Las heridas del oprobio, las que se infligieron bajo esta misma presencia paternal, se han convertido en cicatrices deformes que, ante la estratégica negación de las instituciones, devienen materia prima para los artistas de la región. Lo veo en la Trienal de İzmir, un evento precario, carente de difusión, parásito de la antigua fábrica de tabaco austroturca de la ciudad. Me encuentro aquí con la obra de Metehan Özcan, Sibel Horada y Hakan Kirdar y el fuego, el polvo y la memoria que los unen en un luto compartido. Inspirado en el Diario de duelo de Barthes, Özcan emprende una búsqueda por los restos del gran incendio de İzmir. Las postales y la historia oral de su familia, las imágenes y el mismo carbón, lo llevan al Kültürpark, el parche de árboles, galerías, museos y espacios públicos que como una isla en medio del concreto marca el corazón de la metrópolis.
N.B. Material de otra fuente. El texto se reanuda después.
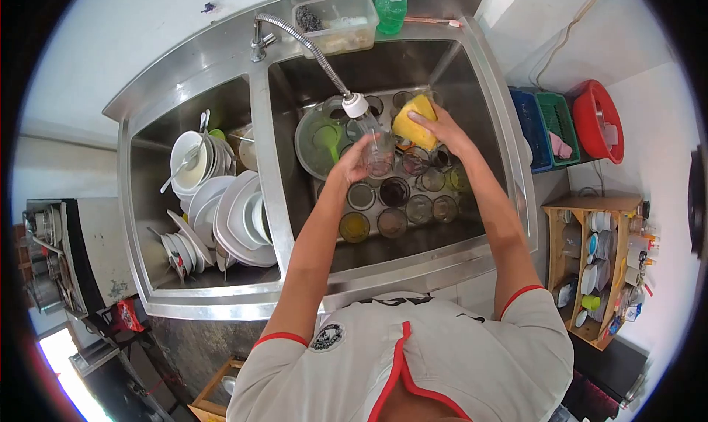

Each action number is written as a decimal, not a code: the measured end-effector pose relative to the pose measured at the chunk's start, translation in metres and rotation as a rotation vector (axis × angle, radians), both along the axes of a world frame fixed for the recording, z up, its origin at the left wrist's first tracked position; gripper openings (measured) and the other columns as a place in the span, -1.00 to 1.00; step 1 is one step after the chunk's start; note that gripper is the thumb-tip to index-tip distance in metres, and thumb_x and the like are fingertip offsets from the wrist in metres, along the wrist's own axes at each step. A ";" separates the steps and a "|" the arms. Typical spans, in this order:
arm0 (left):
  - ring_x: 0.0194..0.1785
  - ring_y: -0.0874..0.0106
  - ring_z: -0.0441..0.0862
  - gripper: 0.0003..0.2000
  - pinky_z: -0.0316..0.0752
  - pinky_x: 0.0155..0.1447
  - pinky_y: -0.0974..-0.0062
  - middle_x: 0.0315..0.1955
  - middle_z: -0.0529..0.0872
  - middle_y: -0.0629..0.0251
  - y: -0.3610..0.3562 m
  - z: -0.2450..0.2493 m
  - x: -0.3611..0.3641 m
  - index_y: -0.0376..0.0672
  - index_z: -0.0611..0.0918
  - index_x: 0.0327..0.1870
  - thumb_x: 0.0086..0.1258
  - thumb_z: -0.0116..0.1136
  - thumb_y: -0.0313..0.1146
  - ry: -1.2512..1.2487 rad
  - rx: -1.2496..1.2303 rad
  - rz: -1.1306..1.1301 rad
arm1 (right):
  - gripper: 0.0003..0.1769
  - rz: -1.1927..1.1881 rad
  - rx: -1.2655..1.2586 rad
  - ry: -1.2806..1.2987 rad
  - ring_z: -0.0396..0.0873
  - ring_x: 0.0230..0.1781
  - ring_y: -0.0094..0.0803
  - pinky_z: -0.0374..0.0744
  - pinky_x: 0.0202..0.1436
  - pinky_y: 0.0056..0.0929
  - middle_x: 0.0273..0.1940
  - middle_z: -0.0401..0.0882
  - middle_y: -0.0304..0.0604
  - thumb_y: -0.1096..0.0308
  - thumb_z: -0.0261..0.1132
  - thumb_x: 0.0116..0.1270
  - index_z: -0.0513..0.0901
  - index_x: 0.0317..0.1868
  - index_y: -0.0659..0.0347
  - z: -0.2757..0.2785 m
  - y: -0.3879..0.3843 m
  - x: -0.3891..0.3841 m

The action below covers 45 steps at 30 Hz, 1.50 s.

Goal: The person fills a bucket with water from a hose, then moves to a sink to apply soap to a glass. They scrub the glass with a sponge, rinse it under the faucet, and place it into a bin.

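The left hand (352, 165) closes its grip around a clear glass (379, 151) under the faucet head (355, 105), over the right basin (413, 64). At 2 o'clock from the glass, the right hand (445, 129) clutches a yellow sponge (413, 120). More glasses (394, 208) stand at 6 o'clock, with plates (236, 215) at 9 o'clock.

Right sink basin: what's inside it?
Rows of upright glasses, a round green bowl at its back. The left hand holding a clear glass and the right hand with a yellow sponge hide whatever lies beneath them.

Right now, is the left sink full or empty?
Full: stacked white plates and bowls crowd the left basin.
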State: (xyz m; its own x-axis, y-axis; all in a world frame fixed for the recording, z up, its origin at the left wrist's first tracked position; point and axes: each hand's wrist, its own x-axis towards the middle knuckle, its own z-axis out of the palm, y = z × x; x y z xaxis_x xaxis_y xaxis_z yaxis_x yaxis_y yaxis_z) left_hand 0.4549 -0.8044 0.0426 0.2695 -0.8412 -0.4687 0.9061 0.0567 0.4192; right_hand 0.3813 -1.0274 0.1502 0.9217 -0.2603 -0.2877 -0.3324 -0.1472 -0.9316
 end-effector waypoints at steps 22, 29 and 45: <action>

La historia de Özcan y mi extraña agenda me llevan al mismo lugar, al área de cuarenta hectáreas que en 1922 fue arrasada por el fuego y que hoy inaugura en una de sus galerías una exhibición sobre el perdón: ¡Nunca más! Apología y hacer las paces con el pasado, un proyecto de la Open Society que pretende “transformar la cultura de olvido en Turquía” para reconocer que “una cultura que recuerda puede restablecer su sentido de justicia”. Aquí, ni una palabra de la masacre de Adana en 1909 o las marchas de la muerte o los campos de trabajos forzados o las inoculaciones de tifoidea o siquiera sobre el gran incendio de İzmir. Otros horrores, otras disculpas.*

En İzmir el tiempo se mide en oraciones. El canto en árabe de los muezzin en lo alto de los minaretes me anuncia la hora. Las cinco de la mañana, las doce del día, las cuatro, las siete, las nueve de la noche. En el último llamado me entrego a la rutina del té con Mahmed, mi nuevo amigo, un excontratista privado que ha pasado los últimos diez años en Iraq. “En tiempos de guerra se puede hacer mucho dinero”, me dice con una sonrisa. El té es una cortesía. ~

 

 

 

 

 

 

 

 

 

* La muestra es parte del programa de subvenciones de la UE para el proceso de normalización entre Armenia y Turquía. Mi visita al país también es patrocinada por un proyecto cultural de la UE.